Make sure the page is still mentioned in the internal site navigation. You might run it through the HTML validator, just in case some code error is causing a problem.
Finally, use CopyScape to see if someone has duplicated your information on another site, and that one is now ranking instead of yours.
Thanks again
aaron
OK. If your specific page didn't appear in that search then it really isn't indexed. And that is odd.
Kudos to you, for trying it for a different page and seeing that it did work for that one.
Yesterday the entire site, which is 2+ years old and has historically ranked well in google, was entirely de-indexed. The site: operator returns the dreaded "Your search . . . did not match any documents." Google Sitemaps confirms that we have no pages indexed, of approximately 100 that have been well-indexed for quite some time.

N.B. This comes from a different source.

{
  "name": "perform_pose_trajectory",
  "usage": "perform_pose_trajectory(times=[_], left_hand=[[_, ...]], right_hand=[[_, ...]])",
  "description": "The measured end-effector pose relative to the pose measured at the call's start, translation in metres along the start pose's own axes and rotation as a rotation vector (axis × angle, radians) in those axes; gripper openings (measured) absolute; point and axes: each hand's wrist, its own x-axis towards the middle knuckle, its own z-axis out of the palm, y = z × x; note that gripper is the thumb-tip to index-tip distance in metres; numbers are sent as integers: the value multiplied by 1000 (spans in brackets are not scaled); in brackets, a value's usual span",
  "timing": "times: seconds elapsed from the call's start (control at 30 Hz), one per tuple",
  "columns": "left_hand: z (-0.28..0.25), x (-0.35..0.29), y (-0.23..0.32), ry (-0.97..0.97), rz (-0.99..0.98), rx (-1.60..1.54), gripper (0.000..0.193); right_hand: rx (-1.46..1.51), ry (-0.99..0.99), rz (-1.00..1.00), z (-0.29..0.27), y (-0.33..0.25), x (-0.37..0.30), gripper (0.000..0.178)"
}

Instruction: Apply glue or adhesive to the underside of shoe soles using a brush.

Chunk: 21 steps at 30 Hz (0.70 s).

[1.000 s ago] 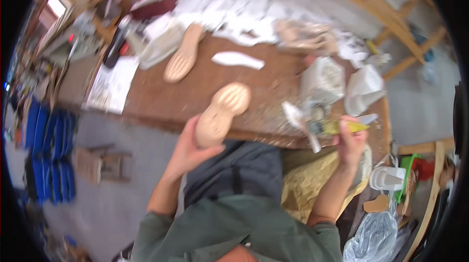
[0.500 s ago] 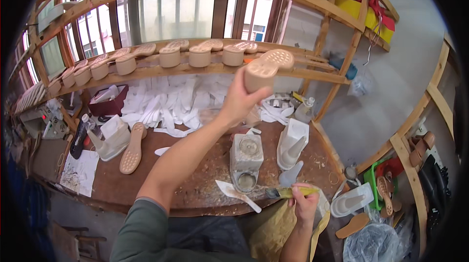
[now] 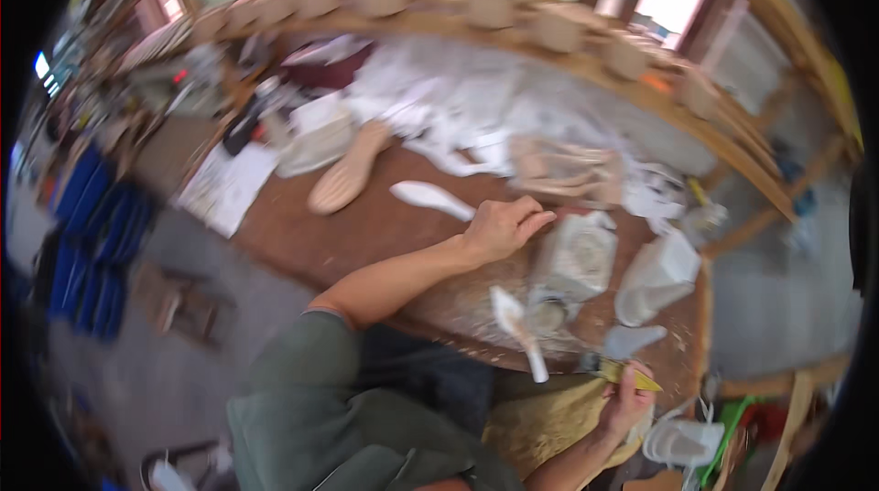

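Note:
My left hand (image 3: 506, 231) hovers over the workbench (image 3: 302, 235), its fingers loosely stretched to the right and nothing visible in them. Just beyond its fingertips stands a white block-shaped stand (image 3: 579, 258) with a round cup (image 3: 548, 315) at its near end. My right hand (image 3: 626, 399), low at the right, is closed around the yellow handle of a flat brush (image 3: 641, 379). The brush's dark bristles point left, close to a pale grey insole-shaped piece (image 3: 632, 341). A white insole with a brown smear (image 3: 518, 331) lies near the bench edge; another white insole (image 3: 430, 199) lies beyond my left wrist.
A row of beige heeled soles (image 3: 494, 8) stands on the wooden shelf (image 3: 439, 26) at the back. White pieces (image 3: 430, 97) are heaped beneath it. A flat beige sole (image 3: 352, 167), a paper sheet (image 3: 229, 187) and a second white stand (image 3: 657, 279) are on the bench.
My left hand has let go of the beige heeled sole and come down toward the bench. The view has swung left and down. My right hand still holds the brush.

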Motion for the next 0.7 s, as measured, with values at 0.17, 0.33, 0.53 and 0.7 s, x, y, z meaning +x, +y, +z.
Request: perform_pose_trajectory(times=[0.17, 0.33, 0.53, 0.7], left_hand=[[-138, -48, -62, 129, -507, 490, 55], [-246, -121, -151, -5, -466, 1019, 75], [-258, -142, -142, -44, -390, 705, 77], [-290, -92, -36, 100, -112, 456, 72]], right_hand=[[-16, -105, 57, 26, 15, 13, 23], [19, -210, 79, 80, 17, 7, 21], [24, -229, 82, 107, 13, -14, 20], [-71, -176, 76, 93, 4, -23, 20]])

No major changes were made to the site at any time. The only change was that a few hours before the site disappeared, we deleted our AdWords program on this site, intending to replace it with a new one. Probably coincidence, though--I'm not particularly conspiracy-minded.
Anyway, we plan to wait for a while before pestering Google, assuming this is a bug. The site is free of anything that could be considered black hat techniques; we've even avoided anything like keyword stuffing, etc. We are in DMOZ and have a fairly good supply of inbound links.
Back to your question, it may be coincidence, or it may be that single page deindexing is a harbinger of less pleasant things.
In the old days I'd just delete that page and put the article under a new URL but now with all the dupe content problems I don't take a chance on that.
Now I just try to increase links to the page from related internal or inbound pages. The latest lost page seems to have come back with some search phrases but not all.
It's a frustrating situation.
The pages were previously normally listed, and now just do not appear in the SERPs at all. e.g. A listing with 165 normal pages + 15 Suppplemental 404 pages, now shows as 120 normal pages + 15 Supplementals.
It is NOT due to a change in Supplemental, or "phantom supplemental" URL reporting. Those are still there in the searches that I looked at.